The tort of seduction was a civil wrong or tort in common law legal systems, and still exists in some jurisdictions.

Originally, it allowed an unmarried woman's father - or other person employing her services - to sue for the loss of these services, when she became pregnant and could no longer perform them.  Over time, the tort was altered, so that instead, it would be used by an unmarried woman to sue on the grounds of seduction to obtain damages from her seducer, if her consent to sex was based upon his misrepresentation.

Breach of promise was a similar, but not identical, tort that was used frequently in similar situations in the past, but has now been abolished in most jurisdictions.

Legal basis
Initially, the tort of seduction was a remedy for a father's property interest in his daughter's chastity. However, the damages to which the father would be entitled were based on the father's loss of the working services of a daughter, much as a master could sue if a third-party caused injury to his servant that rendered the servant unable to work, because she was "seduced and debauched" and became pregnant as a result of nonmarital sexual activity. The tort of seduction was one of the most common civil actions toward the end of the 19th century, and fathers were often successful before juries.

In the 20th century, the action was criticised as maintaining "property interests in humans", and the tort was recast to recognize personal injury to the woman, rather than solely deprivation of a father's property right. Most jurisdictions granted the victim (the wronged woman) the right to sue in her own name. (Fathers could still sue as well, on the ground that they had a moral interest in their daughters' chastity). The suing woman was "usually but not always a virgin".

England
Historically, the seduced female could not bring a suit herself. Rather, it would usually be brought by her father, acting under the legal fiction that the parent-child relationship falls under the master-servant relationship. However, if the daughter was a contracted servant, a suit could not be brought by her father against her master. English courts did not require the father to bring the suit: any person who had suffered a loss of the woman's services could bring a claim, and successful claimants included widowed mothers and aunts.
Generally, seductions had to result in pregnancy in order to be actionable, although exceptions did exist. Although damages were nominally awarded for the financial loss to the claimant, by the 19th century they tended to reflect more the social embarrassment and stigma associated with pregnancy out of wedlock that was suffered by the claimant.

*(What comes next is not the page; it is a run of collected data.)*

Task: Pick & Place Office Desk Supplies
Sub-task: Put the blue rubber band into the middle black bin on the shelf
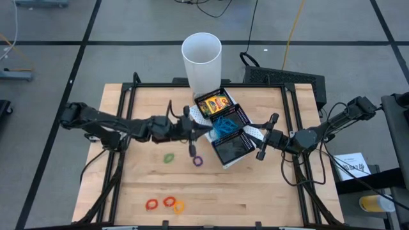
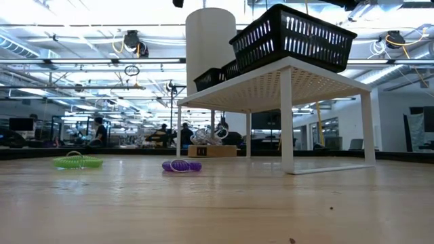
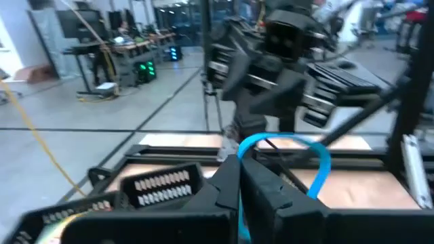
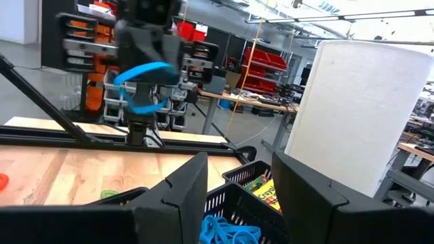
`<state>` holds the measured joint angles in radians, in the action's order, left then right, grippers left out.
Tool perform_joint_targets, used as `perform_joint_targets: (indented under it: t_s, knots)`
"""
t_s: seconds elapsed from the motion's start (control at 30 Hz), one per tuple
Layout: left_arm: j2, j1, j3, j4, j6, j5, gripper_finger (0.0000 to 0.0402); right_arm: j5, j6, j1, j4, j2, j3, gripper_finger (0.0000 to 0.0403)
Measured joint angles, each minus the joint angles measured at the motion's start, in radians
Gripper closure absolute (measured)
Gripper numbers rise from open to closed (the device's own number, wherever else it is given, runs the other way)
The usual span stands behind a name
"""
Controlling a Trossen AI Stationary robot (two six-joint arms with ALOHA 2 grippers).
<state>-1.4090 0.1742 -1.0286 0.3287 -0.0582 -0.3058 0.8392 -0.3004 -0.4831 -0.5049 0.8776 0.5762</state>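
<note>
My left gripper point(image 1: 206, 131) hovers level at the left side of the black mesh tray point(image 1: 238, 148), shut on a blue rubber band point(image 3: 302, 146); the right wrist view also shows that band point(image 4: 144, 83). The tray stands on a white riser point(image 2: 285, 78). A crayon box point(image 1: 214, 102) lies in its far compartment and more blue bands point(image 1: 223, 124) in the middle one. My right gripper point(image 1: 267, 137) waits open at the tray's right side. Green point(image 1: 169, 157) and purple point(image 1: 197, 161) bands lie on the table. My left gripper pinches the blue band between its two fingertips point(image 3: 229, 177), at one spot of the loop point(image 3: 241, 159). The fingers come level from the table's left. The rest of the loop stands open beyond the tips, lifted clear of table and tray.
A tall white cup point(image 1: 202, 61) stands just behind the tray's far end. Red and orange bands point(image 1: 167, 203) lie near the table's front edge. The left half of the wooden table point(image 1: 128, 185) holds only these loose bands.
</note>
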Motion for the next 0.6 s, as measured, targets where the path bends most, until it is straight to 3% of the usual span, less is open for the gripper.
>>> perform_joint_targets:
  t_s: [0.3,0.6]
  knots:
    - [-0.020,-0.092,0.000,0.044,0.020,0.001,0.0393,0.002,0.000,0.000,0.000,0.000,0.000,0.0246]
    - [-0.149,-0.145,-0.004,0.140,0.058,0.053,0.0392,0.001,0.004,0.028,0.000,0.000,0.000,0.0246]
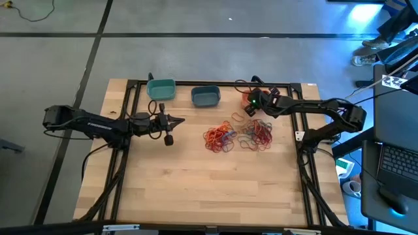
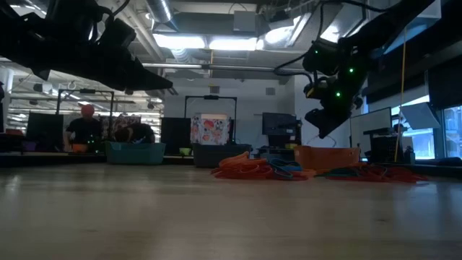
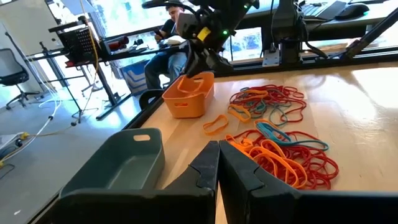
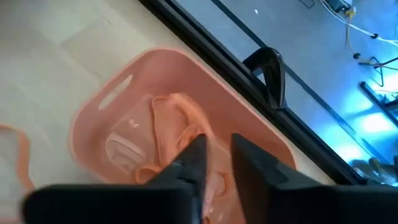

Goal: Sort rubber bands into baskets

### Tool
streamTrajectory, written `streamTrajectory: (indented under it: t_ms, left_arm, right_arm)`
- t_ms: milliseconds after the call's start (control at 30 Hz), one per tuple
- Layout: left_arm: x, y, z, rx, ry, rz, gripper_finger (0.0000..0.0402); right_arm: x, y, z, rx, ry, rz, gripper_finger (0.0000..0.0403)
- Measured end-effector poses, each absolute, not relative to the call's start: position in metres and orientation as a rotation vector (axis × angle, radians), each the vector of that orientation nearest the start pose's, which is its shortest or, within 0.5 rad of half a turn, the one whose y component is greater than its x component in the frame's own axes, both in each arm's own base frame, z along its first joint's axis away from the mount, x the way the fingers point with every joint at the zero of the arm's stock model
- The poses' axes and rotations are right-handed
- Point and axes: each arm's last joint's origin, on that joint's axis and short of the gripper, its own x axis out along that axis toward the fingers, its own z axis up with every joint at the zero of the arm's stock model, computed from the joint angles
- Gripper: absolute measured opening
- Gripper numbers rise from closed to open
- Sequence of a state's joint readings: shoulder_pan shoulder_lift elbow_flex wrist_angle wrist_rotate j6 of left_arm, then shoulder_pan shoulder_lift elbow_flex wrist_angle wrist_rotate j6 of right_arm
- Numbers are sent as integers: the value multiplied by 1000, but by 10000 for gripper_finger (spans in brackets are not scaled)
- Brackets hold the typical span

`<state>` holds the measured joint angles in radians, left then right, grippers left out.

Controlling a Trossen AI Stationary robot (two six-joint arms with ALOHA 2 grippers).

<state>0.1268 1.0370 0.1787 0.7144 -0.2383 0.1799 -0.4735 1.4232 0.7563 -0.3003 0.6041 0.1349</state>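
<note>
Red, orange and a few blue rubber bands lie in two loose piles (image 1: 219, 137) (image 1: 258, 134) on the wooden table. At the far edge stand a teal basket (image 1: 161, 89), a slate blue basket (image 1: 206, 96) and an orange basket (image 4: 186, 112). The orange one has a few orange bands (image 4: 171, 124) lying on its floor. My right gripper (image 4: 216, 158) hovers above the orange basket, its fingers slightly apart with nothing between them. My left gripper (image 3: 217, 165) hangs shut over the table, left of the piles, pointing toward them.
A single orange band (image 3: 216, 124) lies on the table between the piles and the orange basket. A black frame rail (image 1: 215, 83) runs along the table's far edge behind the baskets. Bare wood fills the near half (image 1: 209, 189). People sit in the room beyond.
</note>
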Motion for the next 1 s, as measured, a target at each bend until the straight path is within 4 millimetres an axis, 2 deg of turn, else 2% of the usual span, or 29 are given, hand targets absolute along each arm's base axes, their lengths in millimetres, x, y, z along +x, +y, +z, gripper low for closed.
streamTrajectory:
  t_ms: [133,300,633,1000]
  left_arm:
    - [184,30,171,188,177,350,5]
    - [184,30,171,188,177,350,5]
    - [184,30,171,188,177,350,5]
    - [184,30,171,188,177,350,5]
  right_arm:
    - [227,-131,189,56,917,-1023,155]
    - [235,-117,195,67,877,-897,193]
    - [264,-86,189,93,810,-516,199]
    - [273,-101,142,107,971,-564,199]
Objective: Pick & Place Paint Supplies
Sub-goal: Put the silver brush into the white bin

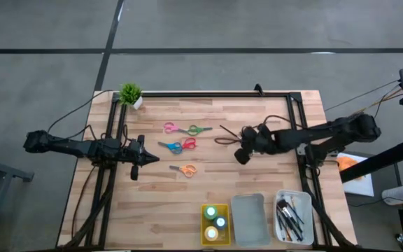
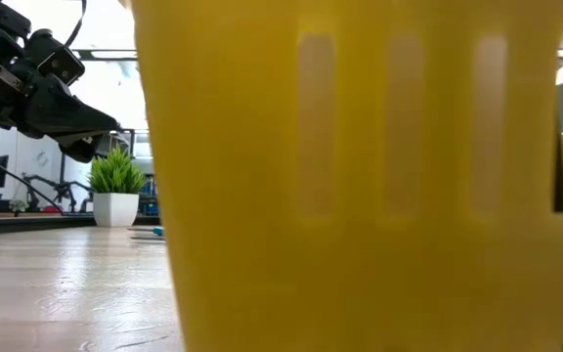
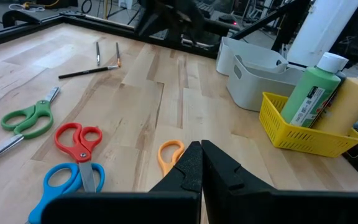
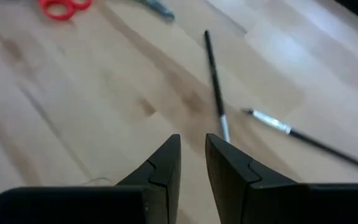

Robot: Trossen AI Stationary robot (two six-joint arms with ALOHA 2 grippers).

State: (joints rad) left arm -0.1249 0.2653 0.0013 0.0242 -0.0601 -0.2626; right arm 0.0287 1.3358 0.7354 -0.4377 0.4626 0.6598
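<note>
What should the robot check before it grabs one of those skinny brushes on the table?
1. Right gripper near the brushes: ok, it hangs just short of one thin brush.
2. Right gripper open enough: ok, a narrow gap shows between its fingers.
3. Nothing held already: ok.
4. Second brush out of the way: ok, it lies apart.
5. Left gripper out of the way: ok, shut, over by the orange scissors.
6. White tray has room: cannot tell, brushes already fill it.
</note>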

The tort was abolished in England & Wales in 1971, under section 5 of the Law Reform (Miscellaneous Provisions) Act 1970.

Canada
Property and civil rights is a provincial power in Canada, so all torts can vary by province. Many Canadian judges highly disliked the tort, and sought to interpret it as narrowly as possible, citing concerns that the tort could be used for extortion, vindictiveness and the encouragement of immorality. Most provinces abolished it due to incompatibility with the Canadian Charter of Rights and Freedoms, although successful actions by the latter half of the 20th century were increasingly rare anyway.

Alberta
As described below, the Northwest Territories enacted seduction laws in 1903, when Alberta was still part of the Territories. When it became a separate province in 1905, it retained this law.
The 1934 John Brownlee sex scandal revolved around a seduction suit.
The law was repealed in 1985 by the Charter Omnibus Act, S.A. 1985, c. 15, since the law was considered contrary to section 15 of the Canadian Charter of Rights and Freedoms which precludes discrimination.

British Columbia
The action was abolished by the Family Law Reform Amendments Act 1985, c72.

Manitoba
In 1892, Manitoba adopted anti-seduction laws, copying and citing in part the Ontario legislation. It abolished these laws in 1982, under the Equality of Status Act, alongside all other heartbalm actions.

New Brunswick
New Brunswick repealed seduction laws in 1985, since they were incompatible with section 15 of the Canadian Charter of Rights and Freedoms, which precludes discrimination.

North West Territories
In 1903, the Northwest Territories adopted anti-seduction laws. At this time, Alberta and Saskatchewan were both part of the North West Territories, and retained this law even after becoming separate provinces in 1905. Similar to Prince Edward Island's 1852 statute, this notably allowed for a seduced woman to sue for herself with this tort, for personal hurt and injury (as opposed to much of the previous law, targeted at compensating a father).
The law was abolished in 1985, due to incompatibility with section 15 of the Canadian Charter of Rights and Freedoms, which precludes discrimination.

Ontario
An Act to make the remedy for cases of seduction more effectual, and to tender the fathers of illegitimate children liable for their support, was passed in Upper Canada on March 4, 1837. Amending traditional common law, it allowed fathers to sue their daughters' masters for the tort of seduction. It also held biological fathers liable for children conceived out of wedlock.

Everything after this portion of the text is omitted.